Educators have chance to prove their skills
Next week more than 42,000 public school students of the Tri-parish region return to their classrooms for another academic year.
When the first bell rings on Aug. 8, in St. Mary and Terrebonne parishes, and Aug. 10, in Lafourche Parish, teachers and administrators will face the challenge that has been discussed every summer for several years – how to do more with less money.
Positions have been cut or eliminated through attrition, pennies have been pinched by school boards and administrators continue to examine what can be reduced while increasing classroom performance.
It is interesting to note that as budgets tightened during the past two years, academic performance improved among Tri-parish schools, surpassing overall state levels by an average of 3 percent.
Superintendents have rightfully proclaimed that grades are not where they need to be, but commend students and instructors on noticeable advancements.
Public education practices during the past three decades have taught us that simply throwing money at schools (admittedly not a big problem in Louisiana) and loading curriculums with feel-good-about-yourself classes have not helped academic performance.
Superintendents of Lafourche, St.
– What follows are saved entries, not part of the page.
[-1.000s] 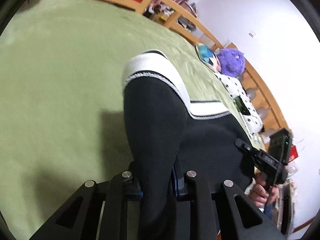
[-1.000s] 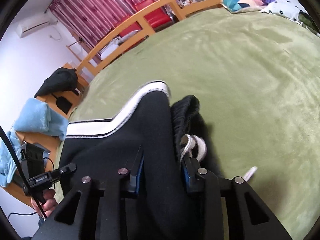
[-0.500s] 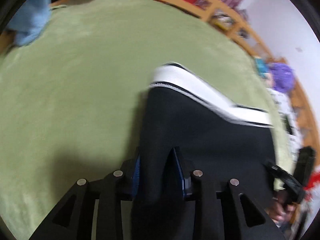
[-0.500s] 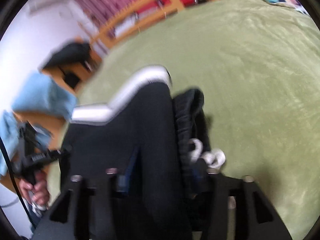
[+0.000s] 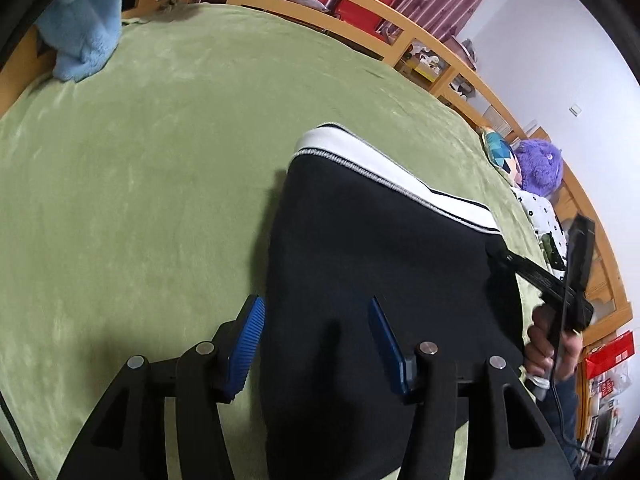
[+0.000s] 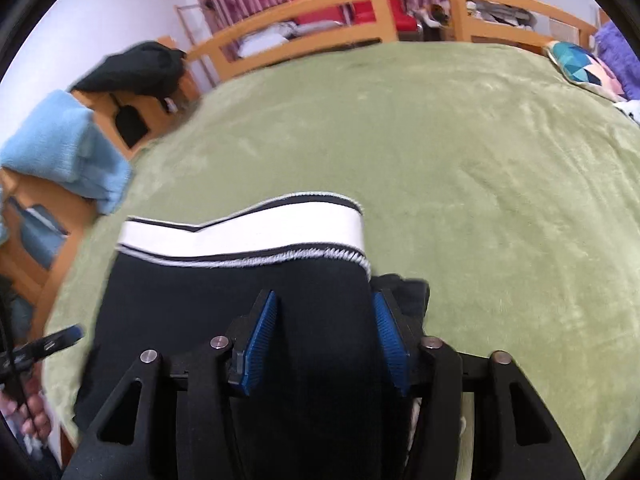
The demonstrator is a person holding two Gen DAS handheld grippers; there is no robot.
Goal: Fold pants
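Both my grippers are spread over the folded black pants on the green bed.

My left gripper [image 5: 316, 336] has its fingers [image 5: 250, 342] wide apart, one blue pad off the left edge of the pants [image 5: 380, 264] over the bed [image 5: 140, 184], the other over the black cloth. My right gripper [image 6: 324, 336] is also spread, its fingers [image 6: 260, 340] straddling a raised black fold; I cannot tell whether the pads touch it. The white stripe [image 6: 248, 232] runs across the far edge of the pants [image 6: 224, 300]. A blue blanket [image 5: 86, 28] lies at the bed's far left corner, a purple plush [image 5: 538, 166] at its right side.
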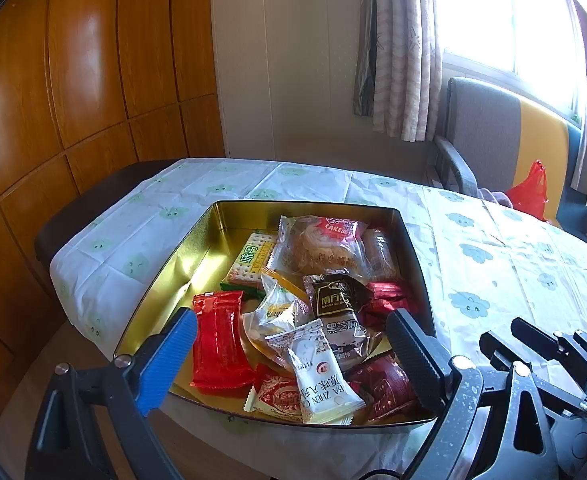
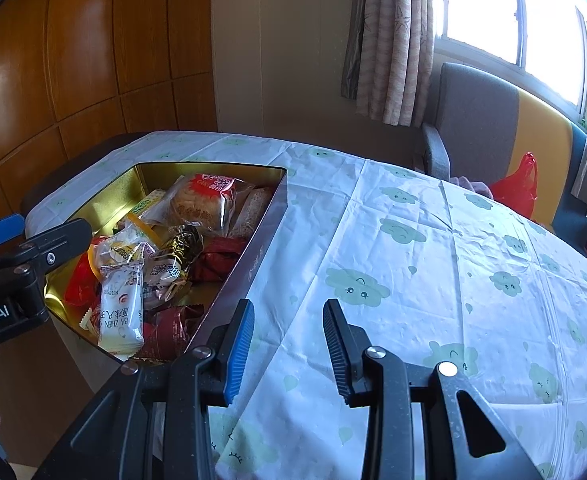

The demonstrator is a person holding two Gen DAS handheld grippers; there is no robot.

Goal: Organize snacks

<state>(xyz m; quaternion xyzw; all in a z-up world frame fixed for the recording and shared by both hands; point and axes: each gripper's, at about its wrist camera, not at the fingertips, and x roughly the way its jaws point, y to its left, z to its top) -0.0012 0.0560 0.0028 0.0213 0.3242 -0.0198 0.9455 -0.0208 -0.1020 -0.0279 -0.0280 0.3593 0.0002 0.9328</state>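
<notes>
**Snack tin on the cloud tablecloth**

Sunny room, wood panelling on one side, curtain [image 1: 405,60] by a bright window, and a worktop [image 1: 513,248] under a white cloth with green cloud faces.

Left wrist view: gold tin [image 1: 213,236] sits on the worktop near its edge, full of wrapped snacks. Red packet [image 1: 219,344] along the left, white "BA ZHEN" packet [image 1: 325,384] at the front, a cake bag [image 1: 321,248] toward the back. Left gripper [image 1: 291,354] hangs over the tin's near end, fingers spread wide, nothing pinched.

Right wrist view: right gripper [image 2: 287,354] hovers over bare cloth just right of the tin, fingers partly apart and empty. Red plastic bag [image 2: 517,188] sits on a chair [image 2: 477,120] beyond.
</notes>
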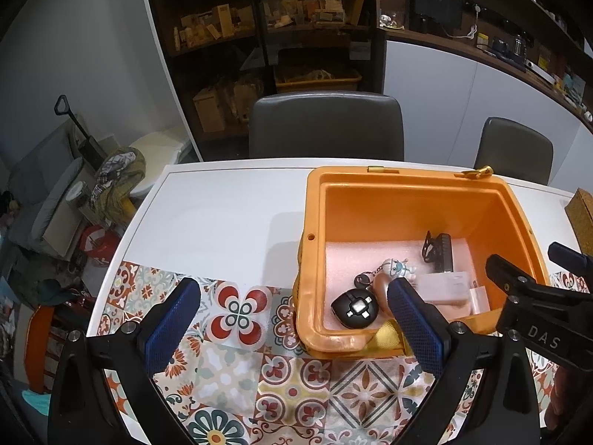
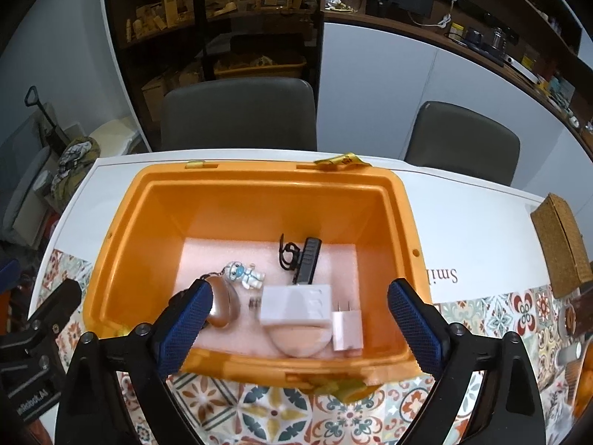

Mary and Terrebonne parishes’ public schools attribute improvements as coming from a return to the basics, instilling a desire to learn among the youngest of students and equipping them with tools to successfully achieve in higher grades.
We believe local school districts would also benefit by customizing curriculums to not only satisfy state requirements, but address local economic cultures.
Core curriculums combined with distributive education, skilled programs and apprenticeships through regional business sponsorships would enhance educational accomplishment and train a future workforce.
A lack of money is not the problem. It is a symptom. It is a challenge. It is an opportunity for real educators with a passion for their profession to prove what can be accomplished with available resources.
Many of the most improved schools and highest performing individual classes in the Tri-parish districts are in lower-income neighborhoods – showing money and results are not always connected.
We encourage teachers to prove themselves with realistic challenges. We believe, with the right people on the job, it can be done on a minimal budget.
We believe Tri-parish students deserve that kind of dedication – regardless of finances.